We built this as a proof of concept to show you what’s possible and showcase what dbt can do for you. Of course, we want to cater your dashboard to what’s important to you. Let’s take a look.

So here we have the most recent run and whether it was a success or failure. If I click on this link, it will take me directly [00:10:00] into the logs of this run.

So if there was a failure, I could go and look real quickly. We have the date the last time that this was run in the history thereof. We have our source freshness warnings. Oh, it looks like we have one source that’s giving us a warning. There’s 31 that passed. So that’s good. Next we have our test failures or our tests that have passed in the history. With dbt, you’re also able to see your overall model status. So here I have my dim customer, my fact order and their tests accordingly, and whether or not they passed or failed. If you’re worried about query optimization, you can actually even get the execution time of your model. Exposure status. If you’re not familiar with exposures, don’t worry.

I’ll be going over that later on in this presentation. What you can gather from this is that I was able to make an exposure, ABC test, which is a [00:11:00] dashboard. And that dashboard is utilizing our dim customer, our fact order and our order source. And these are the unique tests that we set up for each of those models and whether or not they were successful or failures.

And it looks like we have a warning on our source of orders. So we’ll want to make sure that we fix that before anyone consumes this data. Additionally with dbt, you’re able to get your model paths. So here I have dim customer, stage customer, and then I have my source, all that make up my dim customer and their relative node times.

And then we have our executions over time. If you want to see if there’s any trends of things failing at a certain time every week this is a good place to go. And then we have our source freshness over time. So as we mentioned, our orders is giving us a warning. It looks like we set up a test to make sure that the sources refresh daily.

And if I look at my max loaded that date, uh [00:12:00] oh, it hasn’t been refreshed since March 23rd, 2021. That’s a big problem. And in the real world, we would want to take care of that right away. So now that you can see how you can get visibility into the meta metadata by creating your own dashboard, let me show you how we’re able to accomplish this.

Let’s take a deeper dive on how we’re able to create that robust dashboard with this implementation strategy. We’ll be going over each of these in depth so you can be empowered to implement the dbt tools in your project. We’re going to go over our dbt tests, they’re schema, generic and singular tests.
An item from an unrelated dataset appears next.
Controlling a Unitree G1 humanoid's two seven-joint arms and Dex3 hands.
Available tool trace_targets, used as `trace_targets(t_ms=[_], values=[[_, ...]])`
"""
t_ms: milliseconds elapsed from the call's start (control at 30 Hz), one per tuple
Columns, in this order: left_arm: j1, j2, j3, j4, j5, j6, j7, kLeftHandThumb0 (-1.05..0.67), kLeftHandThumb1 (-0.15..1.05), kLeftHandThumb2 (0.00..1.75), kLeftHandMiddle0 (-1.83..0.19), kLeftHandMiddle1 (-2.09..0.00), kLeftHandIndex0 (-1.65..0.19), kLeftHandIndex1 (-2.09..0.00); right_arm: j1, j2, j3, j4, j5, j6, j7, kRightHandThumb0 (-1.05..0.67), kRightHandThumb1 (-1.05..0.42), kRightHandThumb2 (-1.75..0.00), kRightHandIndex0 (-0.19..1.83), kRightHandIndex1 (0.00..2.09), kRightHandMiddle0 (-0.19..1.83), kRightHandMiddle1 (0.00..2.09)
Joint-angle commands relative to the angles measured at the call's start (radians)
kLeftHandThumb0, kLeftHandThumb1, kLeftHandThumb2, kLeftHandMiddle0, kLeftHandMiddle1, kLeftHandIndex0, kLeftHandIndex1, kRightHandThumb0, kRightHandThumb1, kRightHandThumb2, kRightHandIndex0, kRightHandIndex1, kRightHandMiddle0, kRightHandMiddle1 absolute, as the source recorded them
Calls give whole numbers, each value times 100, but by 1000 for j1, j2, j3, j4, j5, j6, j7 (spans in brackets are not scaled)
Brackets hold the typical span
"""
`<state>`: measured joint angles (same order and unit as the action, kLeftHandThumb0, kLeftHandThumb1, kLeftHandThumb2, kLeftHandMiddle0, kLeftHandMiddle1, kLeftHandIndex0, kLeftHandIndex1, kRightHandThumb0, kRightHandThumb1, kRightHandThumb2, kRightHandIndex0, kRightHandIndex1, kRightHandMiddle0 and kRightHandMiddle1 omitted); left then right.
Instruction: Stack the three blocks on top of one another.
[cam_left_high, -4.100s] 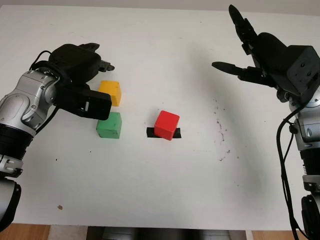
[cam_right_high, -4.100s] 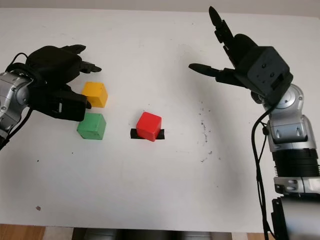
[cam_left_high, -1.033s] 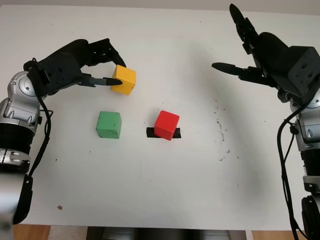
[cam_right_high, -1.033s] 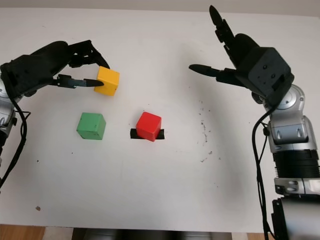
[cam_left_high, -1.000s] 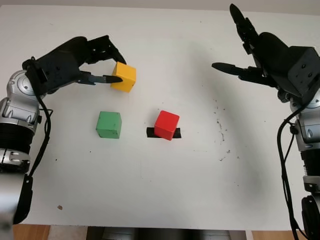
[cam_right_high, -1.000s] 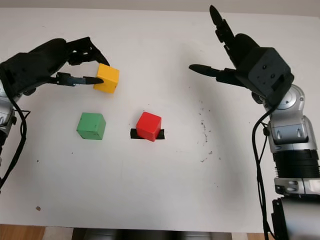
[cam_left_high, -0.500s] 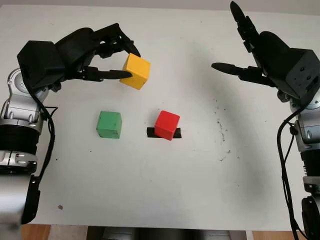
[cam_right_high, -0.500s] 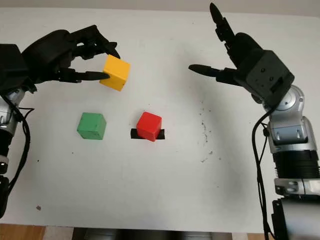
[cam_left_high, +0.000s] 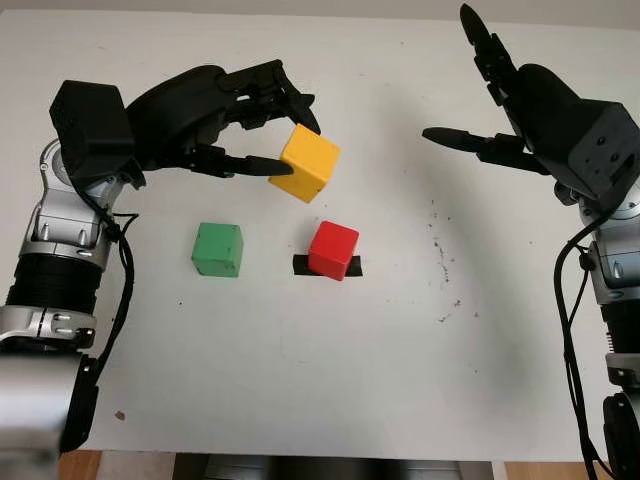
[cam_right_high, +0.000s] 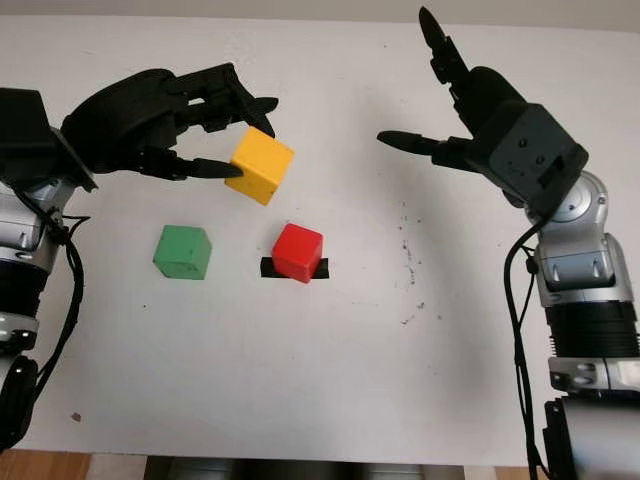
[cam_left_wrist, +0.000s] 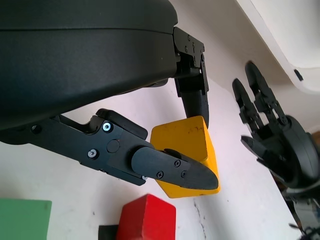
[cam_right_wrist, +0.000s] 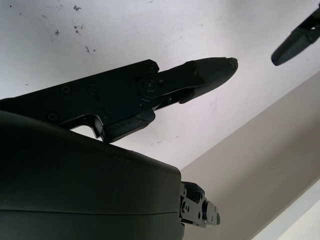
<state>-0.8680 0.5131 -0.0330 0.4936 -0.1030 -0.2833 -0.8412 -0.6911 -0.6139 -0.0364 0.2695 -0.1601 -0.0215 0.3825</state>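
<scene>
No stack yet. The left hand (cam_left_high: 262, 140) grips the yellow block (cam_left_high: 305, 162) in the air, tilted, near above the red block (cam_left_high: 333, 250) (on black tape). The green block (cam_left_high: 218, 249) sits apart on the counter (cam_left_high: 330, 380). The right hand (cam_left_high: 500, 110) hangs open, empty.

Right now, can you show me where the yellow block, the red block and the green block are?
yellow block (cam_left_high: 305, 163), left eye view, on its front face, held by the left hand.
red block (cam_left_high: 333, 249), left eye view, on its top face.
green block (cam_right_high: 182, 252), right eye view, on its top face.
</scene>
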Motion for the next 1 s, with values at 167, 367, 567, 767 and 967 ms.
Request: trace_targets(t_ms=[167, 367, 567, 767, 967], values=[[24, -48, -4, -3, -45, -17, -58, -54, 105, 31, -15, -4, -22, -173, 18, -10, -1, -20, -7, 4, -2, -69, -105, -10, -19, 0, -19, 0], [52, -64, -16, -13, -39, 2, -65, -54, 105, 29, -14, -5, -26, -169, 18, -8, -2, -17, -13, -3, -9, -69, -105, -10, -19, 0, -19, 0], [62, -78, -28, -6, -36, 18, -71, -54, 105, 29, -15, -5, -24, -178, 17, -9, -2, -19, -20, 5, -9, -71, -105, -10, -19, 0, -19, 0], [65, -79, -38, -27, -21, 35, -66, -53, 105, 29, -15, -5, -24, -176, 19, -8, -7, -18, -17, -3, -8, -70, -105, -10, -19, 0, -19, 0], [74, -84, -35, -26, -22, 30, -67, -52, 105, 29, -15, -5, -25, -174, 15, -6, -5, -7, -10, -10, -6, -71, -105, -10, -19, 0, -19, 0]])
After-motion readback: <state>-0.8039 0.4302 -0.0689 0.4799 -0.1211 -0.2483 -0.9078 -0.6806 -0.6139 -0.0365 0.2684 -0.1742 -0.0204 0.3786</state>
[00:12:37] Implementation strategy #

[00:12:37] Angie Brown: We’re going to go over our source freshness checks and then our exposures. As I promised within our implementation strategy, we first set up our schema tests. What are schema tests? They’re configured within your YAML file and come out of the box with dbt. They are the unique, not null, accepted values, relationship tests that are configured within your YAML file. So in this [00:13:00] example, we have our fact order and our primary key on that table is our order ID. So we want to ensure that it’s always unique and it’s not null. Additionally, we have our customer ID. We want to make sure that for every order, we have a customer.
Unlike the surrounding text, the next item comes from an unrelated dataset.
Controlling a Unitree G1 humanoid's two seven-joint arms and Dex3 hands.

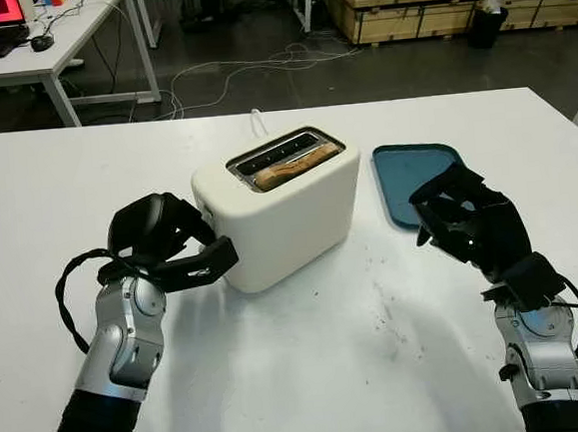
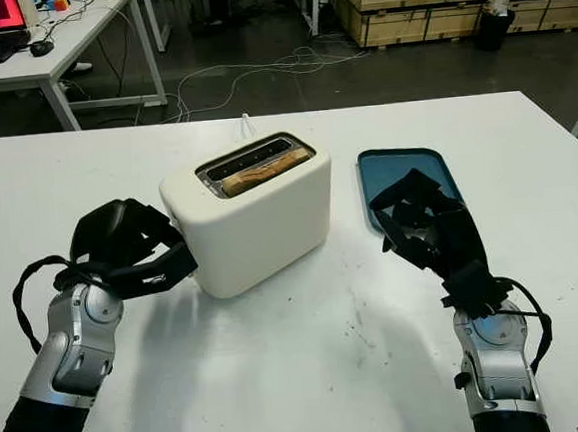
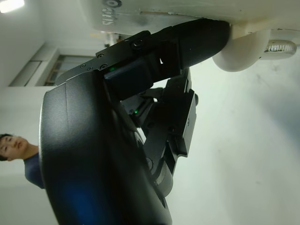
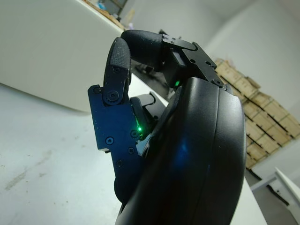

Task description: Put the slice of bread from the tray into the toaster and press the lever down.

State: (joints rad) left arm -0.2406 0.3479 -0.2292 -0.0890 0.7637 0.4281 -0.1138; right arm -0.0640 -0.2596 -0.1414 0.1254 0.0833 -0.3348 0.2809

So we want to ensure that’s not null. Additionally, if there’s a value in that customer ID, we want to make sure that it lives in our dim customer. And that’s where this relationship test comes into play. For this presentation, we didn’t set up any generic tests, but I wanted to introduce them to you.
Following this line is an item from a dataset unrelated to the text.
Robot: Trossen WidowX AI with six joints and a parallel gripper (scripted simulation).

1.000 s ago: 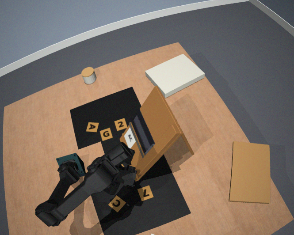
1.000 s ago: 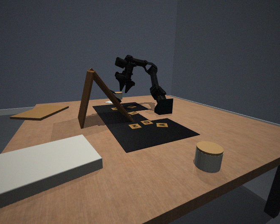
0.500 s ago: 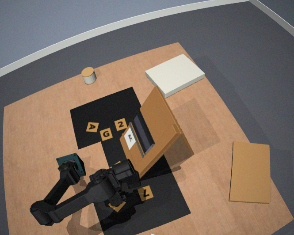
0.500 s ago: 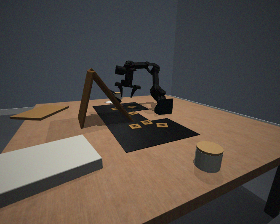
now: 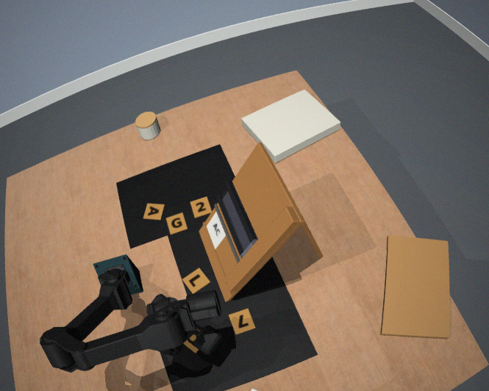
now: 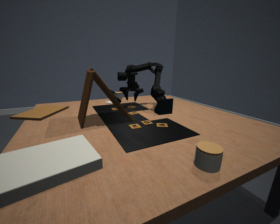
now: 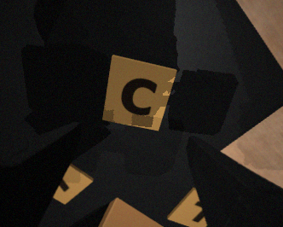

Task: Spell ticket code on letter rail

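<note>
A tilted wooden board [image 5: 261, 189] [image 6: 86, 96] carries a dark letter rail [image 5: 236, 220], which looks empty, and a white ticket [image 5: 216, 228] reading AC. Tan tiles lie on the black mat [image 5: 168, 176] [image 6: 159, 137]: A [image 5: 153, 211] [image 6: 161, 124], G [image 5: 176, 223] [image 6: 146, 122], 2 [image 5: 200, 206] [image 6: 134, 126], L [image 5: 195, 281] [image 6: 133, 112], 7 [image 5: 241, 321] [image 6: 114, 108]. The C tile [image 7: 137, 96] [image 6: 131, 106] lies flat under my gripper [image 7: 146, 136] [image 6: 131, 98] [image 5: 202, 345]. The gripper is open, pointing down a little above the C tile, holding nothing. In the top view the arm hides most of the C tile.
A white slab [image 5: 290, 123] [image 6: 38, 158] lies behind the board. A lidded grey can [image 5: 147, 124] [image 6: 208, 156] stands at the far corner. A flat brown panel [image 5: 416, 285] [image 6: 38, 112] lies to the right. The arm's base [image 5: 118, 273] [image 6: 163, 105] sits beside the mat.
</note>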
These are assertions that you can make about your data or even regression type tests that can be reused over and over again. In essence, you can parameterize a query as a template. So in this example, you just create a macro and here we have a model and column name. And then you can create your validation check. For this validation, we’re just checking whether or not it’s even or odd.

And if it returns anything it’s going to [00:14:00] fail. So you only want to write these queries so that they’re returning failing rows. Once you set that up, all you have to do is within your YAML file is put within the test parameter the name of your macro.

Singular tests are similar to the generic tests except for these, are one case scenarios. And to set these up within your dbt project demo file, you’ll need to set up your test paths. So here, I just use the default, which is test, but you can name it whatever you want. And then you write your SQL query to return failing rows, and you save it as a SQL file within that directory.

So in this example, we have our shipped quantity and our received quantity, and we’re checking whether or not they match. If they don’t match, we want to be notified so that we can take care of that ASAP.

Source freshness. This is the acceptable amount of time between the most recent record and now for your table to be considered fresh.

So within your [00:15:00] sources YAML file, you set it up just as you normally would with your database schema, but then you can add this freshness. And you can set up the warn after and you can also set up an air after. You don’t have to do both. And then the next thing you want to do is you want to set up your loaded app field.

So what dbt does is it’s going to take the max value of this column and check if it’s a fresh within the last day. One thing to keep in mind is that this is high-key and that if you set it up this sources level, it’s going to check all of the tables that you’ve listed below for this freshness check.

Now you probably don’t have every single source that’s going to be refreshed on a daily cadence. So you can actually override that table by table using these same parameters. When you run a source freshness check, it’s going to run the SQL queries for you in your database. So it’s going to pull the max of whatever column you put in that parameter, and then it’s going to compare it to the current time.[00:16:00]

So exposures. As promised, these define and describe your downstream use of your dbt projects, such as your dashboard application, or even a data science pipeline. So here we have an exposure. I have set up an application of Looker. We have the type of application, and then I set up a date, a dashboard. So ABC tests, like we saw on our actual Looker dashboard and you just specify the type and what it depends on.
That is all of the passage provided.